- [How to complete this task] Leaving the pictures aside, transcribe the data below exactly.

- [Excerpted records]
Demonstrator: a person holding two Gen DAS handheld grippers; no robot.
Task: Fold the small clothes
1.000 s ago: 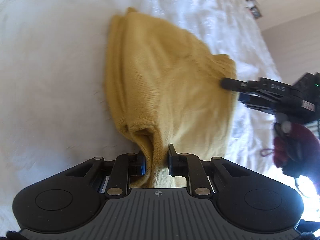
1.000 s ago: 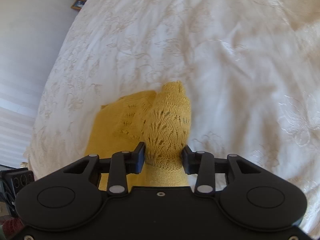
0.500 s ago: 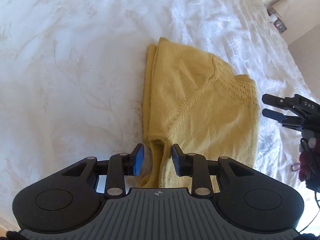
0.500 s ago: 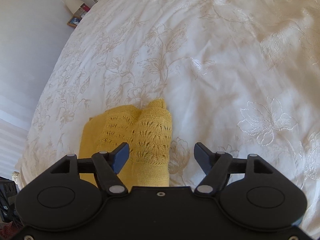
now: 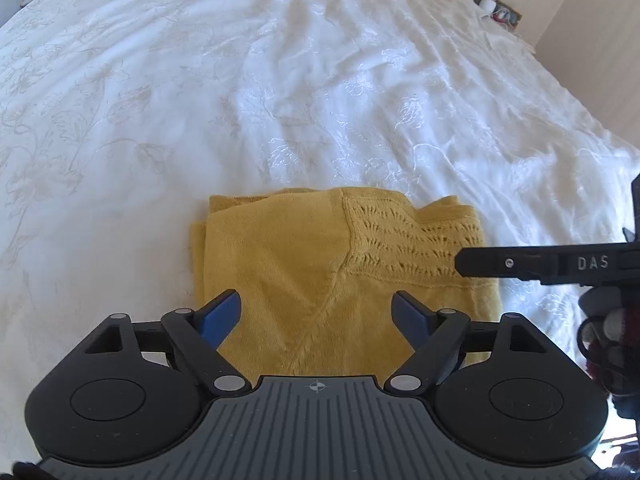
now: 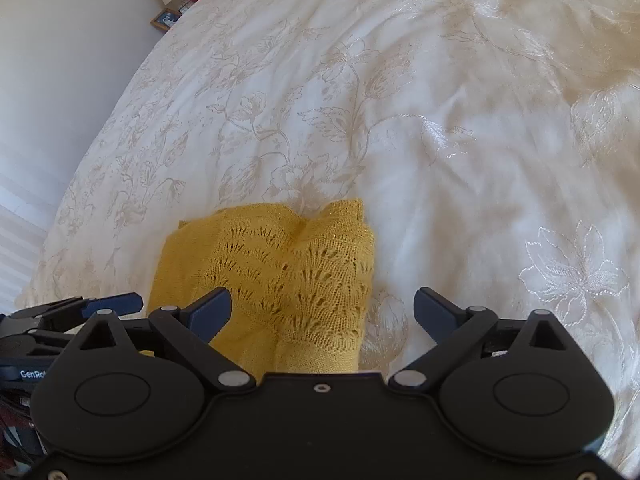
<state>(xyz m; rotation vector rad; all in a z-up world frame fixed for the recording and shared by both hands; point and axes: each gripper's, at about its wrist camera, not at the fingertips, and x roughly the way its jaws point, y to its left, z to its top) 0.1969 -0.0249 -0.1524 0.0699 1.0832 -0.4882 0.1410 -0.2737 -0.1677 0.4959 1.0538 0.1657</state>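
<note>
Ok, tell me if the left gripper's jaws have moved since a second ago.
Yes. The left gripper then pinched the yellow sweater; now its jaws stand wide apart, sweater flat on the bedspread.

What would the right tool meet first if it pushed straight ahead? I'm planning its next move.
Likely the lacy edge of the folded mustard-yellow knit garment, lying between the right tool's open jaws on the white embroidered bedspread; height above it is unclear.

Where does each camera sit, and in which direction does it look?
Left wrist: on the left gripper, looking along its open fingers at the folded yellow knit sweater on the white bedspread; the right gripper enters from the right.
Right wrist: on the right gripper, open, above the sweater's lace part; the left gripper shows far left.
Both share sweater and bedspread.
</note>
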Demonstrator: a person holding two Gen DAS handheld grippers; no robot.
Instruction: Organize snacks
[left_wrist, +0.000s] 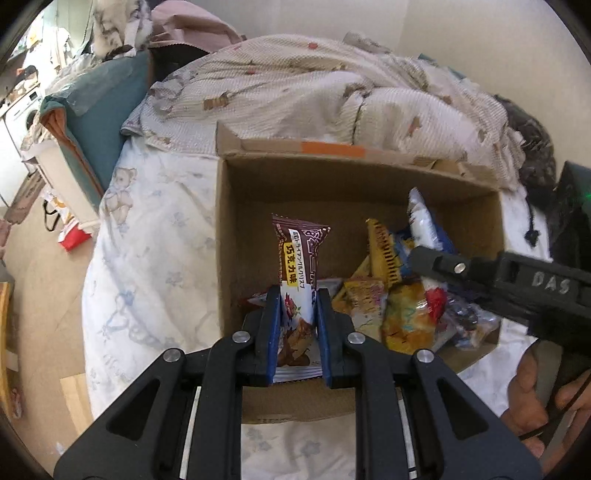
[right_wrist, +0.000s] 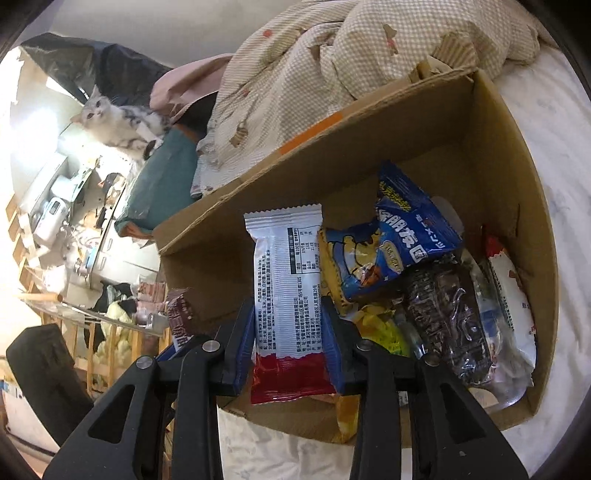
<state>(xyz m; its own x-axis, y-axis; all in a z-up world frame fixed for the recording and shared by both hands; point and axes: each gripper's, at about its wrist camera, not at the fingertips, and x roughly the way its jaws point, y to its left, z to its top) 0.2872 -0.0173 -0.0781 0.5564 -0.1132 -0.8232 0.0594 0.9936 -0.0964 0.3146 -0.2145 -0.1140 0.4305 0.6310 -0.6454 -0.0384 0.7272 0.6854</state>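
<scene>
An open cardboard box (left_wrist: 229, 229) sits on the bed, with several snack packs piled in its right half. My left gripper (left_wrist: 297, 295) is shut on a brown chocolate snack pack (left_wrist: 299, 266) and holds it upright over the box's left part. My right gripper (right_wrist: 288, 306) is shut on a white and red snack pack (right_wrist: 286, 291), held upright over the box (right_wrist: 509, 155). The right gripper also shows in the left wrist view (left_wrist: 424, 254), reaching in from the right above the pile. A blue snack bag (right_wrist: 406, 221) lies on top of the pile.
A crumpled checked quilt (left_wrist: 314, 88) lies behind the box. A white patterned sheet (left_wrist: 147, 240) covers the bed around it. A teal cushion (left_wrist: 103, 122) is at the left. A cat (right_wrist: 114, 122) sits at the bed's far side. The floor lies left of the bed.
</scene>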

- [Task output]
Demonstrator: a person holding two Gen DAS handheld grippers; no robot.
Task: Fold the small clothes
1.000 s ago: 
1.000 s ago: 
0.500 s ago: 
0.500 s ago: 
now: 
now: 
<state>(xyz m; rotation vector rad; all in a z-up world frame fixed for the recording and shared by both hands; point and axes: each gripper's, at about its wrist camera, not at the fingertips, and x roughly the way its jaws point, y to its left, z to its top) 0.1969 -0.0249 -0.1524 0.0699 1.0832 -0.4882 0.1410 -0.2737 -0.1677 0.4959 1.0538 0.1657</state>
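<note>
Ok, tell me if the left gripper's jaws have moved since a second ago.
Yes. The left gripper then pinched the yellow sweater; now its jaws stand wide apart, sweater flat on the bedspread.

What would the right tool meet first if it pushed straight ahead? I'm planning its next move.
Likely the lacy edge of the folded mustard-yellow knit garment, lying between the right tool's open jaws on the white embroidered bedspread; height above it is unclear.

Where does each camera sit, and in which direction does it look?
Left wrist: on the left gripper, looking along its open fingers at the folded yellow knit sweater on the white bedspread; the right gripper enters from the right.
Right wrist: on the right gripper, open, above the sweater's lace part; the left gripper shows far left.
Both share sweater and bedspread.
</note>
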Demonstrator: a person holding two Gen DAS handheld grippers; no robot.
Instruction: Organize snacks
[left_wrist, +0.000s] 
[right_wrist, +0.000s] 
<state>(xyz m; its own x-axis, y-axis; all in a z-up world frame fixed for the recording and shared by both hands; point and axes: each gripper's, at about its wrist camera, not at the fingertips, and x roughly the way its jaws point, y to its left, z to its top) 0.2872 -0.0173 -0.0781 0.5564 -0.1132 -0.8232 0.0594 0.9936 -0.0964 0.3146 -0.2145 -0.1140 0.4305 0.6310 -0.6454 -0.0384 0.7272 0.6854</state>
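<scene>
An open cardboard box (left_wrist: 229, 229) sits on the bed, with several snack packs piled in its right half. My left gripper (left_wrist: 297, 295) is shut on a brown chocolate snack pack (left_wrist: 299, 266) and holds it upright over the box's left part. My right gripper (right_wrist: 288, 306) is shut on a white and red snack pack (right_wrist: 286, 291), held upright over the box (right_wrist: 509, 155). The right gripper also shows in the left wrist view (left_wrist: 424, 254), reaching in from the right above the pile. A blue snack bag (right_wrist: 406, 221) lies on top of the pile.
A crumpled checked quilt (left_wrist: 314, 88) lies behind the box. A white patterned sheet (left_wrist: 147, 240) covers the bed around it. A teal cushion (left_wrist: 103, 122) is at the left. A cat (right_wrist: 114, 122) sits at the bed's far side. The floor lies left of the bed.
</scene>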

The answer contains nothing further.